* PROMPT *
Leave the pictures out and quote every line from the start of the listing to the line with "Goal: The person", inclusive.

+--

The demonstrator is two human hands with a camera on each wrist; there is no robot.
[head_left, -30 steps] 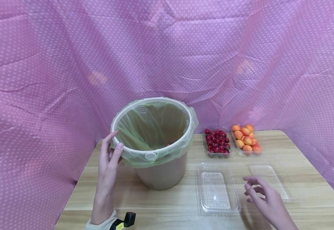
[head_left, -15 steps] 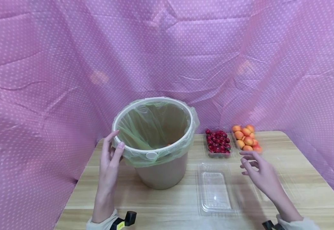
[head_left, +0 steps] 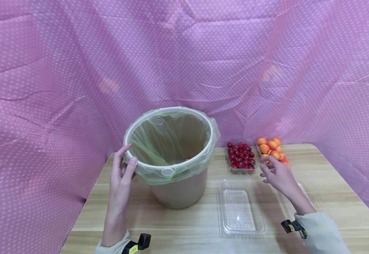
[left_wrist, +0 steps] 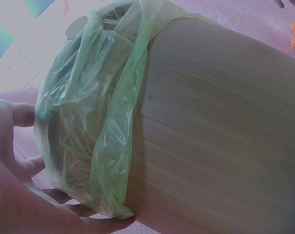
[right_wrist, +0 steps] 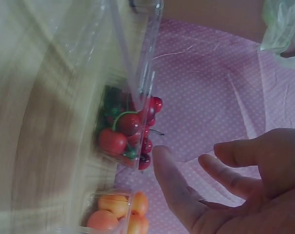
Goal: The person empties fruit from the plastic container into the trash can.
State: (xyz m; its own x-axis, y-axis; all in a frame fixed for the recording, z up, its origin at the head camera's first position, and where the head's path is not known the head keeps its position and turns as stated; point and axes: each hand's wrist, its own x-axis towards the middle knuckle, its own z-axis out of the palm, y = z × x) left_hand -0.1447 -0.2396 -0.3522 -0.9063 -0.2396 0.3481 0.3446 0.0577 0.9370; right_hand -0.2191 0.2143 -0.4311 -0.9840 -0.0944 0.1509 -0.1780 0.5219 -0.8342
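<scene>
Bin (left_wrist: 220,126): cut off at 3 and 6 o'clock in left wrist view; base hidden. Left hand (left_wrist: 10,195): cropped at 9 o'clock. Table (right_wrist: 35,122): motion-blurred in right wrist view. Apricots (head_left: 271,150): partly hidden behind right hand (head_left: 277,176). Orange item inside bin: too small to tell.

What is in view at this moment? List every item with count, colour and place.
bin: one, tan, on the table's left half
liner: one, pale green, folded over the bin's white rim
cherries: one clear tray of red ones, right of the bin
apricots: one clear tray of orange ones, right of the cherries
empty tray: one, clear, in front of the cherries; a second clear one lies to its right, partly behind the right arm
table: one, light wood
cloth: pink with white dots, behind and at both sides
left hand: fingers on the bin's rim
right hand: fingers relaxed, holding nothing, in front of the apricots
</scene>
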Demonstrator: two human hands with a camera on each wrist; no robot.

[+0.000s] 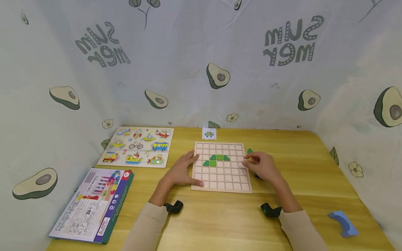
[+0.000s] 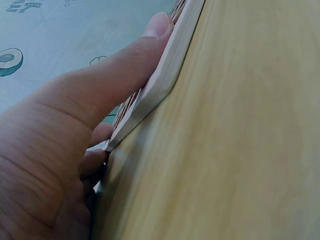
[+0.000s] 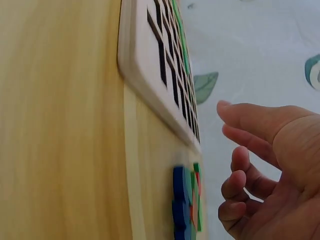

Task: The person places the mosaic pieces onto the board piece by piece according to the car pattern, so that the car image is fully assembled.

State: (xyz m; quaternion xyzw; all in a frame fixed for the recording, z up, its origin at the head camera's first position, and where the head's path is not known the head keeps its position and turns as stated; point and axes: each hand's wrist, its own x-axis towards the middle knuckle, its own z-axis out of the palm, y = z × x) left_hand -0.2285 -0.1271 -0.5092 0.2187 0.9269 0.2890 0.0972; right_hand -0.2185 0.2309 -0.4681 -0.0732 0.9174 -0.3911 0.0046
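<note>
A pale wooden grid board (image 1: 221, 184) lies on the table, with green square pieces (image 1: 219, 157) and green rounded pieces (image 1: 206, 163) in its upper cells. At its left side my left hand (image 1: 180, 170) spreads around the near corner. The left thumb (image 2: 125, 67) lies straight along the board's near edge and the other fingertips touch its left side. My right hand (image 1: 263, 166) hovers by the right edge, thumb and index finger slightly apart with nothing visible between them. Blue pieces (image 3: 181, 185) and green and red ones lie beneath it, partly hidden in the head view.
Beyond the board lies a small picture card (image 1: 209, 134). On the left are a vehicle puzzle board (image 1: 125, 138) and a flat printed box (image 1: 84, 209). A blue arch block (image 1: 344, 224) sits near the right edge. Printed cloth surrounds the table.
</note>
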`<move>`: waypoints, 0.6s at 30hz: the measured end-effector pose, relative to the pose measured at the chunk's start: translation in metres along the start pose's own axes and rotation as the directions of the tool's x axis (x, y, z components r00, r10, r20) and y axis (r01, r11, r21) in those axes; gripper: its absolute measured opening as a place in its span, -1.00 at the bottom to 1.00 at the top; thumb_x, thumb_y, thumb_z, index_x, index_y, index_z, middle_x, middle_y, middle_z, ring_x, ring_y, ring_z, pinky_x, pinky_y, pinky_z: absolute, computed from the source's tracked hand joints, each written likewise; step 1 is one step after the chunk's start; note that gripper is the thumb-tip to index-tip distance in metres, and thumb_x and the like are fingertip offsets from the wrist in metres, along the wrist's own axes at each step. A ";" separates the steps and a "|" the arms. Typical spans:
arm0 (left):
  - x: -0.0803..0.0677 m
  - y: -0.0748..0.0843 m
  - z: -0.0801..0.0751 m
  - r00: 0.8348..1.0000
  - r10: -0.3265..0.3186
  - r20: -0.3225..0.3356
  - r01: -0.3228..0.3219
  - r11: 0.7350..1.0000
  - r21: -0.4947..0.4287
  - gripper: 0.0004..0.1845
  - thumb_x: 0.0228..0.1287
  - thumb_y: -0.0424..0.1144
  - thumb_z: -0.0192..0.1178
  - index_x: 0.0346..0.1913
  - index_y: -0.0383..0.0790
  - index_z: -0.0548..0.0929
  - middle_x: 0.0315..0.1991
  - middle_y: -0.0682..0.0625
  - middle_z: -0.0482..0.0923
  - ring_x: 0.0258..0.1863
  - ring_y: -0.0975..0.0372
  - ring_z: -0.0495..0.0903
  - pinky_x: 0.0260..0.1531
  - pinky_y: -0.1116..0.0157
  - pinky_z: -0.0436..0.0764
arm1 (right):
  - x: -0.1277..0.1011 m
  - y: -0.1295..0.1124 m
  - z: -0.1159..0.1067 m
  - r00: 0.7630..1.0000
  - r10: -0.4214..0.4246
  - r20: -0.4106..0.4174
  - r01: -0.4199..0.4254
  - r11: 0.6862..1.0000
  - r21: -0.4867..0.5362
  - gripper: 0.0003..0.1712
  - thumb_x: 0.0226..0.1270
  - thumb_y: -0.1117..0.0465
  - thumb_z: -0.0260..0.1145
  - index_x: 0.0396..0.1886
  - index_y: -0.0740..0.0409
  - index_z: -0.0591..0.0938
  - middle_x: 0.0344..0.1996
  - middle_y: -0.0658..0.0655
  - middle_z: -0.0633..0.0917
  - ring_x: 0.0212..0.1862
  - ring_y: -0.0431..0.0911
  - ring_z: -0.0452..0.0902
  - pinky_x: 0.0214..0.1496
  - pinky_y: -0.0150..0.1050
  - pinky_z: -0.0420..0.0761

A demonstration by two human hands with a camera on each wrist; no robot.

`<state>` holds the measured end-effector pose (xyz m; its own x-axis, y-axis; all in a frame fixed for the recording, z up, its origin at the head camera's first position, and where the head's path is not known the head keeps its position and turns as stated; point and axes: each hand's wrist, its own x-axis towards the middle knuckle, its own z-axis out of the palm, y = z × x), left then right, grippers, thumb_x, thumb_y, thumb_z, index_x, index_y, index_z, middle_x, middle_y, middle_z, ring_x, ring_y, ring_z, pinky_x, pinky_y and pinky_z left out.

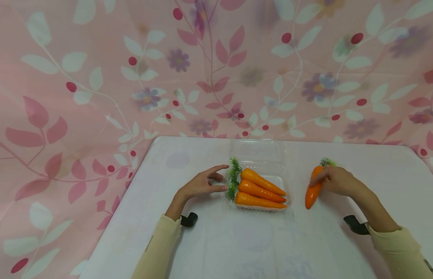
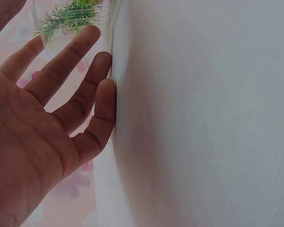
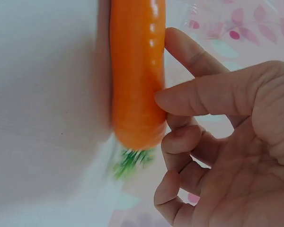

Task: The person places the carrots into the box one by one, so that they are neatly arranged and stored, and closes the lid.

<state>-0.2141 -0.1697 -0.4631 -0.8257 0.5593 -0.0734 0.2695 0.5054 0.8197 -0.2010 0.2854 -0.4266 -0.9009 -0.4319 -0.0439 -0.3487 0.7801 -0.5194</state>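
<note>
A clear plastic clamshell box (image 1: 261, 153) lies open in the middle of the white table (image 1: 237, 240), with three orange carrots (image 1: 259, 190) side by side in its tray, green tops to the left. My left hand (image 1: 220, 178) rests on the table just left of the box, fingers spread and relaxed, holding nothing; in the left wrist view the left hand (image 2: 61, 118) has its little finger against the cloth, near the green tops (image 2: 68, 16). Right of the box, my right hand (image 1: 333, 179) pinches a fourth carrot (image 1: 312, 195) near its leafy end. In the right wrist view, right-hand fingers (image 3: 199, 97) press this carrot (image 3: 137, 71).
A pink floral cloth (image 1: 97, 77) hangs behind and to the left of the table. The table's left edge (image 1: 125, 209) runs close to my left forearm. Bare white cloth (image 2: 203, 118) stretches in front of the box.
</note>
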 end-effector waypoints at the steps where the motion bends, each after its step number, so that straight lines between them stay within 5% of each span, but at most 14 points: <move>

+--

* YOUR RESPONSE *
The demonstrator is two human hands with a camera on each wrist; there is no robot.
[head_left, -30 steps] 
[head_left, -15 steps] 
[head_left, +0 steps] 
[left_wrist, +0 steps] 
[right_wrist, +0 steps] 
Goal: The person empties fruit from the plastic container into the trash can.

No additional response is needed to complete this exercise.